De la même façon, en mars, le Bureau de la cybercriminalité des Forces de sécurité intérieure a convoqué pour interrogatoire Lara Bitar, rédactrice en chef du site internet Public Source, un média d’investigation, sur la base d’une plainte pour diffamation criminelle déposée par un important parti politique libanais, en relation avec un article publié huit mois plus tôt accusant le parti de crimes environnementaux présumés pendant et après la guerre civile libanaise (1975-1990). En juillet, le Bureau de lutte contre la cybercriminalité a convoqué Gina al Chammas, présidente d’une organisation à but non lucratif nommée Lebanon Certified Anti-Corruption Managers, afin de l’interroger à la suite d’une plainte pour diffamation déposée contre elle par un ancien ministre, au sujet de déclarations qu’elle avait faites sur des faits de corruption présumés imputés à ce dernier.

Amnesty International a constaté que les fonctionnaires qui ont porté plainte pour injure et diffamation ont utilisé ces lois comme moyen de représailles, de harcèlement ou d’intimidation à l’encontre de personnes les ayant critiqués. Dans tous les cas, les propos pour lesquels ces personnes ont été visées sont non seulement protégés par le droit international relatif aux droits humains, mais également considérés comme nécessaires à la transparence et à la responsabilité dans une société fondée sur l’état de droit.
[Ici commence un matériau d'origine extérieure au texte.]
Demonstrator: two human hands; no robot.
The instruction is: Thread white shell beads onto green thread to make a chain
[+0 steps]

Les agences de sécurité qui ont convoqué et interrogé les personnes accusées d’« insulte » ou de diffamation n’ont pas suivi les procédures qui protègent habituellement les droits des accusé·e·s à une procédure régulière, et elles se sont livrées à des actes d’intimidation, notamment en menaçant des personnes de détention ou en faisant pression sur elles afin qu’elles signent des engagements déclarant qu’elles cesseraient de critiquer le plaignant, ou retireraient le contenu prétendument diffamatoire.

Des dispositions répressives incompatibles avec le droit international

Les dispositions relatives à l’insulte et à la diffamation dans le droit libanais, qui figurent dans le Code pénal, la Loi relative aux publications et le Code de justice militaire, peuvent entraîner des peines allant jusqu’à trois ans d’emprisonnement.
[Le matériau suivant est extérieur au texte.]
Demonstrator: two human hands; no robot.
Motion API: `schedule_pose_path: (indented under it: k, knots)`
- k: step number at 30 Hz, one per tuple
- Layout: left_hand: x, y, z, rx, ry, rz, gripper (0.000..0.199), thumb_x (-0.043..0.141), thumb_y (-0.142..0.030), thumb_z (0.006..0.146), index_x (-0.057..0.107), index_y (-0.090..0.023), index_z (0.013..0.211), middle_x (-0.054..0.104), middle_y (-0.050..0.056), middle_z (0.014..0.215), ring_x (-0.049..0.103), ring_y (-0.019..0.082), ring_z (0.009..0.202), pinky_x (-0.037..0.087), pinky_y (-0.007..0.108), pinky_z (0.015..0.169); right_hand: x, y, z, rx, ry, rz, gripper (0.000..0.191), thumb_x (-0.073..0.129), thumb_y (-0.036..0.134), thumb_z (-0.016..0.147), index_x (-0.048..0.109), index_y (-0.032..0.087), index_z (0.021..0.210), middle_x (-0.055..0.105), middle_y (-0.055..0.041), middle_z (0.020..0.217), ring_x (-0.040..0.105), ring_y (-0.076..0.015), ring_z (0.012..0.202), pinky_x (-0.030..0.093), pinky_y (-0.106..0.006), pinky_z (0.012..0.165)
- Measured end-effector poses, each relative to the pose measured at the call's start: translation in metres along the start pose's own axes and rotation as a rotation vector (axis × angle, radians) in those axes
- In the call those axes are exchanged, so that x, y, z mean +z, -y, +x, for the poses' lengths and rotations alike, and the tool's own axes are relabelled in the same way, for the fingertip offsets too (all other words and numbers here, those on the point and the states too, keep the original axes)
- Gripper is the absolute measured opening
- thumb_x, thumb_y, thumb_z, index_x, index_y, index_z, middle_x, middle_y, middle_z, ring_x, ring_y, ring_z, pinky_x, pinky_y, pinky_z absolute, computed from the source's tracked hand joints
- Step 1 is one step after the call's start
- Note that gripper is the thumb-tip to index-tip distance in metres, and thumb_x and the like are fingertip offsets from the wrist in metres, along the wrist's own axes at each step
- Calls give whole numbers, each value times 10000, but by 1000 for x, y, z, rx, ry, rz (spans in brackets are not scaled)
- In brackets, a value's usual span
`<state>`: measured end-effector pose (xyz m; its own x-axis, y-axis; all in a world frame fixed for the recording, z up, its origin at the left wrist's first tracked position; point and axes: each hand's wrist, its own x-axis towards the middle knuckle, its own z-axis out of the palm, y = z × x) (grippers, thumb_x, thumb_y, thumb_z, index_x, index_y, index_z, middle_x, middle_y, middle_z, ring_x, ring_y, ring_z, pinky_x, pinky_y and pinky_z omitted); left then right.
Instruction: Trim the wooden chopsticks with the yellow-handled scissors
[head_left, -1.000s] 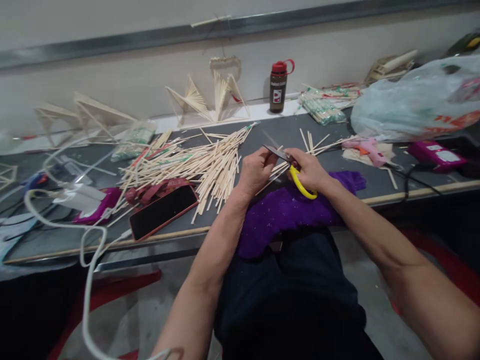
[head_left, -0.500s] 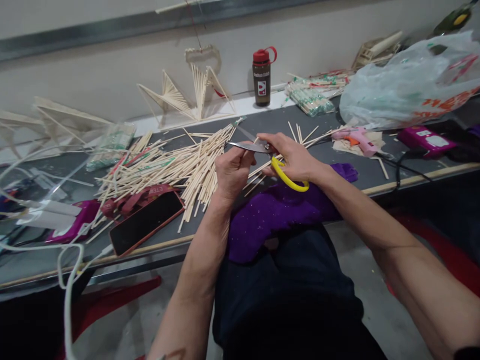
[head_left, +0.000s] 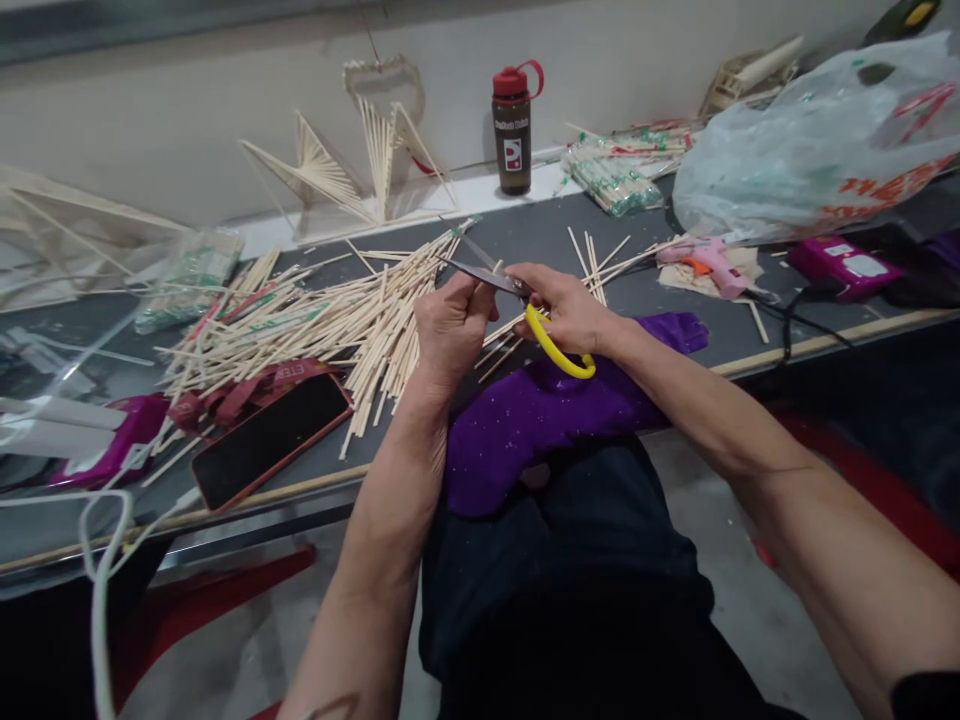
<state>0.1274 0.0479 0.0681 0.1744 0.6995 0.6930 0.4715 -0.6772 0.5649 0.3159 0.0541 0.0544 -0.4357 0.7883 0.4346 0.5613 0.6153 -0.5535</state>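
My right hand [head_left: 568, 308] is closed around yellow-handled scissors [head_left: 556, 345] over the near part of the table. The scissor blades [head_left: 487, 272] stand apart and point left, across the top of my left hand [head_left: 454, 325]. That hand is closed in a pinch on a thin wooden stick, whose pale tip [head_left: 498, 267] shows beside the blades; its rest is hidden by my fingers. Just left of my left hand lies a large loose heap of wooden sticks [head_left: 375, 320]. Beneath both hands a purple cloth [head_left: 525, 425] spreads over the table edge and my lap.
A phone [head_left: 274, 440] lies at the left front, near white cables [head_left: 105, 560]. A dark bottle [head_left: 513, 140] with a red lid stands behind. Stick models [head_left: 322, 170] lean at the wall. To the right are a pink glue gun [head_left: 712, 265] and a plastic bag [head_left: 810, 150].
The view has shifted, so the table's things appear farther left and higher. Both hands keep their hold on the stick and the scissors; the blades remain apart.
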Motion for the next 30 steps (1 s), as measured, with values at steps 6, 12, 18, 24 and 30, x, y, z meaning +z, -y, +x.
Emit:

Il s’agit notamment de dispositions qui érigent en infraction pénale le fait d’« insulter » des fonctionnaires ou des institutions publiques, une disposition vague et subjective qui n’est pas reconnue comme un crime par le droit international. Amnesty International demande l’abrogation de ces dispositions.

Les dispositions relatives à l’insulte et à la diffamation dans le droit libanais, qui figurent dans le Code pénal, la Loi relative aux publications et le Code de justice militaire, peuvent entraîner des peines allant jusqu’à trois ans d’emprisonnement.
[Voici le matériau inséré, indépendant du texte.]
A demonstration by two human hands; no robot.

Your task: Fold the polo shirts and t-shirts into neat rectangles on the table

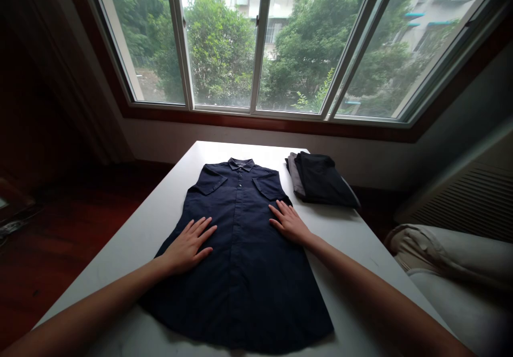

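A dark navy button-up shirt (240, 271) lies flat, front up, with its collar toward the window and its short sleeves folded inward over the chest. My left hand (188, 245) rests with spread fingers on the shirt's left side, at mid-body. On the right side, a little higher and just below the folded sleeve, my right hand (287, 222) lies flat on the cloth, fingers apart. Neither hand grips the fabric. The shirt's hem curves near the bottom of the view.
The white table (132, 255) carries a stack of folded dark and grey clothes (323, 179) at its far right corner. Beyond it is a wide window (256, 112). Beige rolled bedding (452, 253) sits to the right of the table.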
Les dispositions libanaises relatives à la diffamation ne respectent par ailleurs pas les normes internationales en matière de droits humains et restreignent indûment le droit à la liberté d’expression. Aux termes du droit international relatif aux droits humains, les sanctions pénales sont toujours disproportionnées par rapport à l’atteinte à la réputation et devraient être abolies.

Les lois civiles relatives à la diffamation et les lois pénales relatives à l’incitation sont suffisantes pour protéger la réputation des personnes et maintenir l’ordre public, et elles peuvent être formulées et appliquées de sorte à protéger la liberté d’expression de manière appropriée.

Notre nouvelle action #MyOpinionIsNotaCrime appelle les autorités libanaises à abolir les articles du Code pénal, de la Loi relative aux publications et du Code de justice militaire qui criminalisent les insultes, et à remplacer les articles sur la diffamation par de nouvelles dispositions civiles. De telles réformes permettraient de protéger la réputation des personnes contre tout préjudice indu, tout en préservant le droit à la liberté d’expression », a déclaré Aya Majzoub.